- What is required -
Below are the records. Gather each line that holds "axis".

- Extracted entries -
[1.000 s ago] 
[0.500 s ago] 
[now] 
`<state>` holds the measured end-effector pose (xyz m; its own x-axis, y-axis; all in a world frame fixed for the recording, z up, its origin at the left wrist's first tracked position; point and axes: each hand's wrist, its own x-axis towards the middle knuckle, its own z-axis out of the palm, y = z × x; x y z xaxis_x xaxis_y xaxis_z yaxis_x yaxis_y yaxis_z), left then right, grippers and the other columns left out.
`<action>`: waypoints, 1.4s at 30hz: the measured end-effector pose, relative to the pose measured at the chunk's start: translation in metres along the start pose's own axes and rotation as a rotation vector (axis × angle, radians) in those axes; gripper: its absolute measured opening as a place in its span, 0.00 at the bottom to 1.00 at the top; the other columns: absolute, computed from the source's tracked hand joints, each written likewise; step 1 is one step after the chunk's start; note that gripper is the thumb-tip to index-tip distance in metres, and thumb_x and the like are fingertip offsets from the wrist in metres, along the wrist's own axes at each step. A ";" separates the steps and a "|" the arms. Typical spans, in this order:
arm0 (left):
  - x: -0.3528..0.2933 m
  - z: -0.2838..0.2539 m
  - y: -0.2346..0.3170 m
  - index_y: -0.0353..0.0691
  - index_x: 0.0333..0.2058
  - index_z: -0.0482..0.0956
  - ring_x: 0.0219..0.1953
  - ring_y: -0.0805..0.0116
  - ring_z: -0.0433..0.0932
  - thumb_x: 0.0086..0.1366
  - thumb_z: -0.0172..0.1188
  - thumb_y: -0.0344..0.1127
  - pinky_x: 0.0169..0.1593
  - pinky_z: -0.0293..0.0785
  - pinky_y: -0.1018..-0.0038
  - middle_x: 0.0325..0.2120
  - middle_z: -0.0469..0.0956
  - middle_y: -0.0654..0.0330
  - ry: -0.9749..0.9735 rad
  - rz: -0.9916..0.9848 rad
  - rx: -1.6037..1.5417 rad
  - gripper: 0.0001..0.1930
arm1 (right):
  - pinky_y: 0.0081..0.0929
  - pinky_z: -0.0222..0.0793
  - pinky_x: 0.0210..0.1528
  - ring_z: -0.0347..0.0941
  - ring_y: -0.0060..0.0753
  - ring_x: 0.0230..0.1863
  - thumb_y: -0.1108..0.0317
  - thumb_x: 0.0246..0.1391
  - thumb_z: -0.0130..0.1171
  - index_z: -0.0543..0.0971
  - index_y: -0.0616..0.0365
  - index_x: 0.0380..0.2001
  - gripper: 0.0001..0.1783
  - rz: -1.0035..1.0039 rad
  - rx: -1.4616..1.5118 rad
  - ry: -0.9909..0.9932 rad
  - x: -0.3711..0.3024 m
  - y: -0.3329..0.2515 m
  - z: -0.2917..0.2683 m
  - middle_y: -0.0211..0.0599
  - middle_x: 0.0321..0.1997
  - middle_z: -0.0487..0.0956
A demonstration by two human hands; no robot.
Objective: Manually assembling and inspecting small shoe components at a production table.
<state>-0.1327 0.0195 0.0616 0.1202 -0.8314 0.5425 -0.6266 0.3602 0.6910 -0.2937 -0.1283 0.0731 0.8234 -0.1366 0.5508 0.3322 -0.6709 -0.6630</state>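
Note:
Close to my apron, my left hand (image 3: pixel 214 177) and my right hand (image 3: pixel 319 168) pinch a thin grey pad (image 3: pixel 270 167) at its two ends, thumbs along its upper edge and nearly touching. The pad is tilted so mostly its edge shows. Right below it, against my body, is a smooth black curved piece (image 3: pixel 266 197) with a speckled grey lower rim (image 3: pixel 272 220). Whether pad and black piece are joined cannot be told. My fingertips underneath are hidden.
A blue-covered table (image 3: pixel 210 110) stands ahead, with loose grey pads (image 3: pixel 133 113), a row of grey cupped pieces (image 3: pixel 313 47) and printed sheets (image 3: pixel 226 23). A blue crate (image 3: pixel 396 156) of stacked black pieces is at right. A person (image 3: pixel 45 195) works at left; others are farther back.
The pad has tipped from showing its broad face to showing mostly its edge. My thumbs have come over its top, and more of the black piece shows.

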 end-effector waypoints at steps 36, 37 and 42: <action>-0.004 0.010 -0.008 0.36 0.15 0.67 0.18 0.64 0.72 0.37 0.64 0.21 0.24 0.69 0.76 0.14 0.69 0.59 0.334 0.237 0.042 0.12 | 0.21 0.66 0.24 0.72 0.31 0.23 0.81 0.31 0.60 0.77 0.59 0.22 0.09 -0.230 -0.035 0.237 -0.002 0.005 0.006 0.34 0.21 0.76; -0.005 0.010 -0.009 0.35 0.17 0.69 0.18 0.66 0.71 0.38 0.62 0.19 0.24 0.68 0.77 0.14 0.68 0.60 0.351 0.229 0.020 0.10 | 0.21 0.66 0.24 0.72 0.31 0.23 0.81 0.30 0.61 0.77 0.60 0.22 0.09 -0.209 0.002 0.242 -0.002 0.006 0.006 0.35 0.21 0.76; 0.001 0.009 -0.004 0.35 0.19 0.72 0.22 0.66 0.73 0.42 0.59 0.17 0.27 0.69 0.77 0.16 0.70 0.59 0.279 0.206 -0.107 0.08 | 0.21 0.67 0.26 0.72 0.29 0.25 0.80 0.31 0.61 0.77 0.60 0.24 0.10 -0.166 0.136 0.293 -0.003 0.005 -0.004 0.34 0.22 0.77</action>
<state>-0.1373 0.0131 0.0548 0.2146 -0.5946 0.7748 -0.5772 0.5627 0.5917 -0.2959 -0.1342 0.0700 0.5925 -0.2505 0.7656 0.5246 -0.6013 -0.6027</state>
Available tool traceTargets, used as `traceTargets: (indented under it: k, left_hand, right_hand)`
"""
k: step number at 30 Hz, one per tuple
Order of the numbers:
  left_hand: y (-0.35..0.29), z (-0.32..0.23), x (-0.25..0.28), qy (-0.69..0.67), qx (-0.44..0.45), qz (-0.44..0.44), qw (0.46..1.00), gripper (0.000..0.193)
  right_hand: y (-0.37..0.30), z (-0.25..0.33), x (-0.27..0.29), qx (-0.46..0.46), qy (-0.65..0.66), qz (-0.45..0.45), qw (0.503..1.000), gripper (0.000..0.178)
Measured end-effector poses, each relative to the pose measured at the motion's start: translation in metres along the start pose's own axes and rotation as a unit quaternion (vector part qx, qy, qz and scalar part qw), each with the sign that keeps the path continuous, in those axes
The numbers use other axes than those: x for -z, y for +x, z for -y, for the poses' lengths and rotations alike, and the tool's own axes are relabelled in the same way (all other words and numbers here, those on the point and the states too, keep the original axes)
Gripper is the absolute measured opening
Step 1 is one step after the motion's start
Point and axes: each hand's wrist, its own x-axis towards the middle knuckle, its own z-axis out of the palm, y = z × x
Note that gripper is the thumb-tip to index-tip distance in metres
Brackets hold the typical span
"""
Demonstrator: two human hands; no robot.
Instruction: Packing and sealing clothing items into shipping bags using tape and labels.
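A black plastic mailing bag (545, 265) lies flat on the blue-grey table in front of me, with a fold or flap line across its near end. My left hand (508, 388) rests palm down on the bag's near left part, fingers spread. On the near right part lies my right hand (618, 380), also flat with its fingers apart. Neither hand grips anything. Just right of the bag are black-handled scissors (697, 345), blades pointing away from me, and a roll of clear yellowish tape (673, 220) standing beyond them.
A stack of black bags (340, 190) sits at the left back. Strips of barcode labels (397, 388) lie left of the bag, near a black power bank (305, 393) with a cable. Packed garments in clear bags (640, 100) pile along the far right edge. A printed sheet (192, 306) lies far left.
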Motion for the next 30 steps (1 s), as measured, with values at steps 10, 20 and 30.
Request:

- Solved problem -
`<state>` holds the measured end-effector pose (xyz m; its own x-axis, y-axis; all in a world frame fixed for the recording, z up, its origin at the left wrist's first tracked position; point and axes: each hand's wrist, its own x-axis towards the middle knuckle, its own z-axis out of the palm, y = z × x; x y z xaxis_x xaxis_y xaxis_z yaxis_x yaxis_y yaxis_z), left then right, grippers and the other columns left out.
`<action>`: waypoints, 1.4s at 30hz: the measured end-effector pose, relative to the pose measured at the chunk's start: translation in metres along the start pose's own axes and rotation as a rotation vector (axis × angle, radians) in those axes; gripper: its absolute measured opening as a place in its span, 0.00 at the bottom to 1.00 at the top; the other columns: absolute, computed from the source's tracked hand joints, each written likewise; step 1 is one step after the chunk's start; note that gripper is the thumb-tip to index-tip distance in metres, and thumb_x and the like are fingertip offsets from the wrist in metres, along the wrist's own axes at each step. A ";" separates the steps and a "|" the arms. Typical spans, in this order:
Point and axes: each hand's wrist, its own x-axis towards the middle knuckle, its own z-axis out of the palm, y = z × x

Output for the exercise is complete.